Spark UI: ipaddress:4040

spark core concept

driver program: 每个spark的应用都包括一个driver program。driver program包含应用的主要函数并且定义了集群中的分布数据集,然后对数据集进行一定的操作。spark-shell,pyspark就是一个driver program。

SparkContext:driver program通过SparkContext连接Spark(连接到计算机群)。shell中spark context自动创建。

RDD:用来指代分布的数据集,可以在上面进行tansform、action等操作。一旦SparkContext创建好(也就是driver program和Spark连接好了),就可以创建RDD。比如sc.textFile('1.txt')

pythonLines = lines.filter(lambda line: ‘Python’ in line) write code in a single driver program and automatically have parts of it run on multiple nodes.

布置standalone program应用的时候,和shell方式唯一的不同就是需要初始化SparkContext,去和Spaek建立联系。 spark-submit在python脚本中添加了Spark 的依赖,建立了Spark’s Python API环境。

spark-submit my_script.py

from pyspark import SparkConf, SparkContext
conf = SparkConf().setMaster("local").setAppName("My App")
sc = SparkContext(conf=conf)
f = sc.textFile("/usr/local/spark/README.md")
print f.count()

#shutdown spark
sc.stop()
sys.exit()

RDD

In Spark all work is expressed as either creating new RDDs, transforming existing RDDs, or calling operations on RDDs to compute a result.

RDD is immutable distributed collection of objects. Each RDD is split into multiple partitions, which may be computed on different nodes of the cluster.

2 ways to create RDDS: 1. load an external dataset. 2. distribute a collection of objects(e.g. a list or set)

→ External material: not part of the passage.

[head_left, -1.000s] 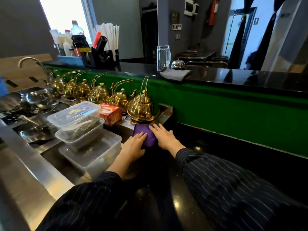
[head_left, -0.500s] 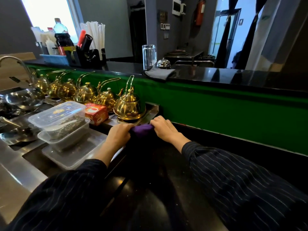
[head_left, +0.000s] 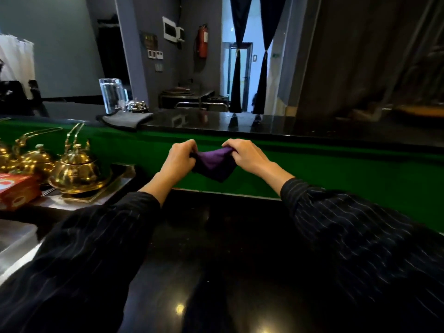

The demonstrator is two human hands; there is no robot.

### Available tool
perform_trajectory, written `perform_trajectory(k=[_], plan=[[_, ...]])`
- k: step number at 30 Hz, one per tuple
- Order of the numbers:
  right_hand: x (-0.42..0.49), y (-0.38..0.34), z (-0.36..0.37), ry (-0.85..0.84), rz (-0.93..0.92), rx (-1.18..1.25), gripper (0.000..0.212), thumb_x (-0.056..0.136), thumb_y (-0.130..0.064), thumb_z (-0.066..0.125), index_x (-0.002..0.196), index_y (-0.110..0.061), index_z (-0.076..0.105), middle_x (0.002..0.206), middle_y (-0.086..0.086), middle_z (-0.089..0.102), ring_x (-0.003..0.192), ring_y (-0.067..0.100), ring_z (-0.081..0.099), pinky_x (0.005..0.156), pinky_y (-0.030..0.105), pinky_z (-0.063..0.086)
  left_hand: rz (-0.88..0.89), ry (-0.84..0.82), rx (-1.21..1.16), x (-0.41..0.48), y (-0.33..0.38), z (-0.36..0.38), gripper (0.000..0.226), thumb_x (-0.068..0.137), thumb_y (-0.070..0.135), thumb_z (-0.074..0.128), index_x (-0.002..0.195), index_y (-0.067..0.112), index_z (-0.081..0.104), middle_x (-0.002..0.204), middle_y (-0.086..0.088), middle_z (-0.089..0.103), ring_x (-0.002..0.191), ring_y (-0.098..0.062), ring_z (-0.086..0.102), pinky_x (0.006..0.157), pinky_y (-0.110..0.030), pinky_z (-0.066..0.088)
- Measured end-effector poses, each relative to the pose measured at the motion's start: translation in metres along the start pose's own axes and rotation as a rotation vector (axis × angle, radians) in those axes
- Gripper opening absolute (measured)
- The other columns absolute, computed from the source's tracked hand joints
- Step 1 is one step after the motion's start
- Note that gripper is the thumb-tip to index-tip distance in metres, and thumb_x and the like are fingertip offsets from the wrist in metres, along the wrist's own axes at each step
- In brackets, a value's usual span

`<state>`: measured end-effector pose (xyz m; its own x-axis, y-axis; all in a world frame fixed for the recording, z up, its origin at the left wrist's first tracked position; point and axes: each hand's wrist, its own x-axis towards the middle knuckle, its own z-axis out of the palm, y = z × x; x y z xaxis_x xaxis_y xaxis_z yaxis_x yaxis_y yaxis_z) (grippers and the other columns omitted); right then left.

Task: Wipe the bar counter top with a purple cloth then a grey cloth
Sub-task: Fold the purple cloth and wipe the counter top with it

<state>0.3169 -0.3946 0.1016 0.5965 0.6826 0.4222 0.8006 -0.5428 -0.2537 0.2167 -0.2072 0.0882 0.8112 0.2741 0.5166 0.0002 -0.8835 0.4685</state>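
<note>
Both hands hold the purple cloth (head_left: 212,165) up in the air in front of the green panel, above the lower black counter. My left hand (head_left: 179,161) grips its left end and my right hand (head_left: 243,155) grips its right end, and the cloth sags between them. The raised black bar counter top (head_left: 288,127) runs across behind the hands. A folded grey cloth (head_left: 126,120) lies on its left part, over the front edge.
A tall glass (head_left: 111,96) and a small silver bell (head_left: 137,106) stand behind the grey cloth. Golden teapots (head_left: 78,169) sit on a tray at the left beside a red box (head_left: 16,189). The green panel (head_left: 336,174) rises between the two counters.
My hands gathered the purple cloth off the lower counter by the teapots and lifted it up and to the right. The view swung right, and the plastic containers and sink left the frame.
</note>
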Motion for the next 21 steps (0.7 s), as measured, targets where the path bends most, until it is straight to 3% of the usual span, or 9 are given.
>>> perform_trajectory(k=[4, 8, 12, 18, 21], plan=[[-0.007, 0.047, -0.051, 0.077, 0.046, -0.063, 0.035, 0.088, -0.004, 0.041, 0.111, -0.018, 0.064, 0.115, 0.006, 0.066, 0.109, 0.027, 0.058, 0.089, 0.047, 0.050, 0.090, -0.004, -0.070, 0.039, 0.055, 0.027, 0.029, 0.067, -0.007, 0.050, 0.090, 0.003, 0.063, 0.087, -0.022, 0.070, 0.085, -0.036, 0.064, 0.070, -0.035, 0.049], [0.003, 0.083, -0.100, 0.116, 0.111, -0.109, 0.035, 0.087, -0.007, 0.043, 0.107, -0.024, 0.066, 0.114, 0.002, 0.068, 0.108, 0.025, 0.060, 0.088, 0.047, 0.051, 0.152, 0.034, 0.009, 0.085, 0.095, 0.034, 0.031, 0.072, 0.005, 0.055, 0.098, 0.013, 0.070, 0.099, -0.016, 0.071, 0.096, -0.034, 0.063, 0.076, -0.036, 0.049], [0.028, 0.105, -0.133, 0.166, 0.189, -0.157, 0.035, 0.088, -0.005, 0.045, 0.105, -0.023, 0.069, 0.112, 0.001, 0.068, 0.107, 0.024, 0.058, 0.086, 0.042, 0.050, 0.170, 0.025, 0.013, 0.138, 0.119, 0.040, 0.033, 0.073, 0.010, 0.056, 0.100, 0.019, 0.073, 0.103, -0.012, 0.072, 0.099, -0.032, 0.064, 0.079, -0.037, 0.051], [0.077, 0.131, -0.136, 0.447, 0.278, -0.086, 0.035, 0.092, 0.000, 0.041, 0.107, -0.013, 0.069, 0.110, 0.013, 0.063, 0.111, 0.031, 0.051, 0.086, 0.037, 0.044, 0.193, 0.104, -0.121, 0.200, 0.131, 0.059, 0.037, 0.077, -0.003, 0.049, 0.102, 0.010, 0.073, 0.098, -0.016, 0.073, 0.092, -0.029, 0.067, 0.087, -0.036, 0.053], [0.082, 0.145, -0.118, 0.445, 0.300, -0.092, 0.033, 0.092, 0.000, 0.041, 0.107, -0.011, 0.068, 0.107, 0.016, 0.060, 0.109, 0.033, 0.046, 0.087, 0.036, 0.038, 0.213, 0.055, -0.106, 0.210, 0.121, 0.079, 0.038, 0.079, 0.000, 0.048, 0.105, 0.014, 0.072, 0.099, -0.015, 0.073, 0.092, -0.031, 0.067, 0.085, -0.041, 0.054]])
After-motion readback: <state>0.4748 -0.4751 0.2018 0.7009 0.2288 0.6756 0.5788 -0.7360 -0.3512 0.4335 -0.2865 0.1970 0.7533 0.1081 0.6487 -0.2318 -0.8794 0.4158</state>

lazy fashion的好处,比如first这个action,如果不采用lazy fashion的话可能需要遍历整个文件。

If you would like to reuse an RDD in multiple actions, you can ask Spark to persist it using RDD.persist(). In practice, you will often use persist() to load a subset of your data into memory and query it repeatedly.

pythonLines.persist
pythonLines.count()
pythonLines.first()

步骤(spark program and shell session):

  1. create some input RDDs from external data or a collection of objects.
  2. transform them to define new RDDs using tansformations like filter().
  3. ask spark to persist() or cache() any intermediate RDDs that will need to be reused.
  4. launch actions such as count() and first() to kick off a parallel computation, which is then optimized and executed by spark.

creating rdds

#from a collection of objects
#outside of prototyping and testing, this is not widely used since
it requires that you have your entire dataset in memory on one machine.
lines = sc.parallelize(["pandas", "i like pandas"])

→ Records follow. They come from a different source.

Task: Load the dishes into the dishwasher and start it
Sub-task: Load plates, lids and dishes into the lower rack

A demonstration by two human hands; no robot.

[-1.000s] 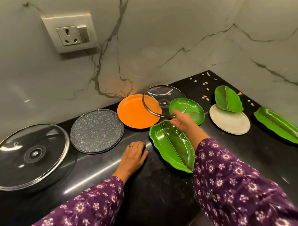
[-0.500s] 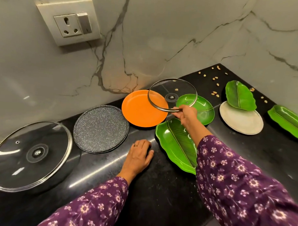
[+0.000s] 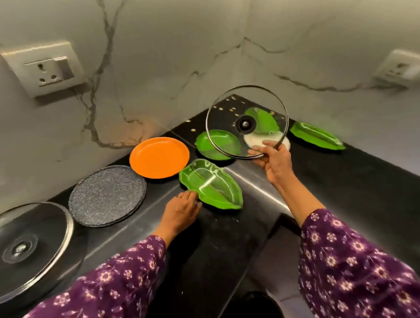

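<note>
Head view is giving me the right hand (image 3: 273,161) pinching the metal rim of a round glass lid (image 3: 227,116), thumb on top and fingers curled under. It is holding the lid up off the black counter (image 3: 346,182), tilted toward me, its dark knob at the centre. Through the glass I am seeing a round green plate (image 3: 212,144), a white plate (image 3: 286,143) and a small leaf-shaped green dish (image 3: 262,119), all lying on the counter behind it. The left hand (image 3: 181,212) is lying flat with its fingers straight and together, the tips touching the near rim of a glossy green leaf dish (image 3: 213,185) with a raised midrib. Just beside that dish a smooth orange plate (image 3: 159,157) is sitting, then a speckled grey plate (image 3: 107,195) with a rough look, then a big lid (image 3: 22,247) of glass with a steel band. A long leaf dish (image 3: 317,136) is resting at the far right near the veined marble wall (image 3: 160,62), which is carrying two cream sockets (image 3: 44,72). Pale kernels (image 3: 220,108) are lying scattered at the back corner.
</note>
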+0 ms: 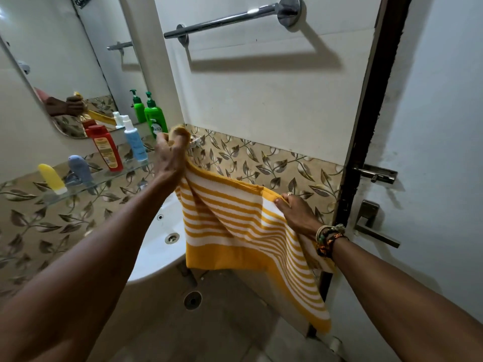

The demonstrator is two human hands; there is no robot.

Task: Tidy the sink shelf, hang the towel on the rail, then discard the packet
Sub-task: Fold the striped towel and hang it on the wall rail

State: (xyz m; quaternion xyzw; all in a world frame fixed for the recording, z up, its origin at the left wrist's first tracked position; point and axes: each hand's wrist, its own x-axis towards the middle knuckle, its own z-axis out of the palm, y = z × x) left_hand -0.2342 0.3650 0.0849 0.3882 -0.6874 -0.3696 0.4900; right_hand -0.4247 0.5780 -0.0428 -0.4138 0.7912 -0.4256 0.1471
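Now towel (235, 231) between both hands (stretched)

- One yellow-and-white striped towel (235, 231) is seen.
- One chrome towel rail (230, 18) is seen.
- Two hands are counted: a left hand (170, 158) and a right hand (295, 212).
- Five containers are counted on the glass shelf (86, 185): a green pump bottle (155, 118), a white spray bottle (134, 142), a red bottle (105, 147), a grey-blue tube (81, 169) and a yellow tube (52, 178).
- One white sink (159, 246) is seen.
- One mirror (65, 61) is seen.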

#load data from external storage
lines = sc.textFile("/path/to/README.md")

rdd operations

transformation

lazy evaluation

inputRDD = sc.textFile("log.txt")
errorsRDD = inputRDD.filter(lambda x: "error" in x)

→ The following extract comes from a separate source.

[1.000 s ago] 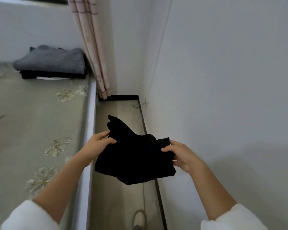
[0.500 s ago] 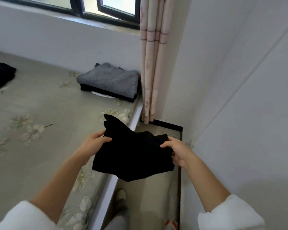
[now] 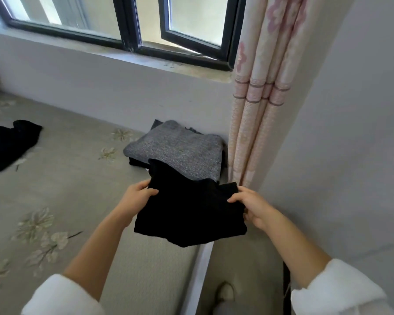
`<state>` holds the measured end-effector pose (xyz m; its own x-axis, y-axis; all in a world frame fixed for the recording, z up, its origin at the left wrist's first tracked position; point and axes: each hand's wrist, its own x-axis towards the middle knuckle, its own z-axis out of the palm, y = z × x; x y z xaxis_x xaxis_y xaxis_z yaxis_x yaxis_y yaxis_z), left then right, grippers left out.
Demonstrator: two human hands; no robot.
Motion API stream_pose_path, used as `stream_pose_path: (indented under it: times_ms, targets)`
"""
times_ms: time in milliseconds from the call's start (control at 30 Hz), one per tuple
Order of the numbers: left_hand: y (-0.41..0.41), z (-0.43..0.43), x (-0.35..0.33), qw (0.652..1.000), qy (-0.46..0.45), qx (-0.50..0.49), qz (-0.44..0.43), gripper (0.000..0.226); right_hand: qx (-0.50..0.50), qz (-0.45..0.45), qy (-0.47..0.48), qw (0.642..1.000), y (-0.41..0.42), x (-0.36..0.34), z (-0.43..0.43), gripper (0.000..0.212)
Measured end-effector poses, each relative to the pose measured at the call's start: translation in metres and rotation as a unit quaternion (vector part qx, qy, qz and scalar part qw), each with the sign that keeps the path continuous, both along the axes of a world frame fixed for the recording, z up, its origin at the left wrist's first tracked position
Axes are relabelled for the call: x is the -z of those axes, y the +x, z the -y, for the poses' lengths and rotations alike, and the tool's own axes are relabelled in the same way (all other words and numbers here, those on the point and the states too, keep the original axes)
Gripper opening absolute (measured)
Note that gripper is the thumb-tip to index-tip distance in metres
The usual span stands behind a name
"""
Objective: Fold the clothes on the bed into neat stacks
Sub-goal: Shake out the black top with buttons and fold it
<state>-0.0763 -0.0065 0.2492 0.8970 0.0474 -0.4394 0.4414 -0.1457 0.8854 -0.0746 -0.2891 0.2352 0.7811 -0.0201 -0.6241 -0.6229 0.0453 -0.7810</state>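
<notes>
I hold a folded black garment (image 3: 189,210) in the air over the bed's right edge. My left hand (image 3: 138,197) grips its left side, thumb on top. My right hand (image 3: 251,204) pinches its right side. Just beyond it, a stack of folded clothes (image 3: 180,151) with a grey knit piece on top sits on the bed (image 3: 73,192) in the corner by the curtain. Another black garment (image 3: 8,144) lies unfolded at the far left of the bed.
A pink patterned curtain (image 3: 257,105) hangs right of the stack. A window (image 3: 127,21) and its sill run along the back wall. A white wall (image 3: 350,133) stands close on the right, with a narrow floor gap and my shoe (image 3: 224,294) beside the bed.
My view swung left from the wall and floor gap toward the bed and window. The black garment, held in both hands, now sits close to the grey stack.
</notes>
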Motion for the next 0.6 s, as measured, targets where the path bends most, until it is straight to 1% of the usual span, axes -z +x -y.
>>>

#rdd is immutable, so filter command creates a new rdd
errorsRDD = inputRDD.filter(lambda x: "error" in x)
warningsRDD = inputRDD.filter(lambda x: "warning" in x)
badLinesRDD = errorsRDD.union(warningsRDD)

badLinesRDD = inputRDD.filter(lambda x: "warning" in x or "error" in x)

action

return a final value to the driver program or write data to an external storage system.

print "Input had " + badLinesRDD.count() + " concerning lines"
print "Here are 10 examples:"
for line in badLinesRDD.take(10):
    print line

rdd.saveAsTextFile() 
rdd.saveAsTextFile() 

Keep in mind that your entire dataset must fit in memory on a single machine to use collect() on it, so collect() shouldn’t be used on large datasets.

It is important to note that each time we call a new action, the entire RDD must be computed “from scratch.” To avoid this inefficiency, users can persist intermediate results.

lazy evaluation

Rather than thinking of an RDD as containing specific data, it is best to think of each RDD as consisting of instructions on how to compute the data that we build up through transformations.

Loading data into an RDD is lazily evaluated in the same way trans‐ formations are. So, when we call sc.textFile(), the data is not loaded until it is nec‐essary. As with transformations, the operation (in this case, reading the data) can occur multiple times.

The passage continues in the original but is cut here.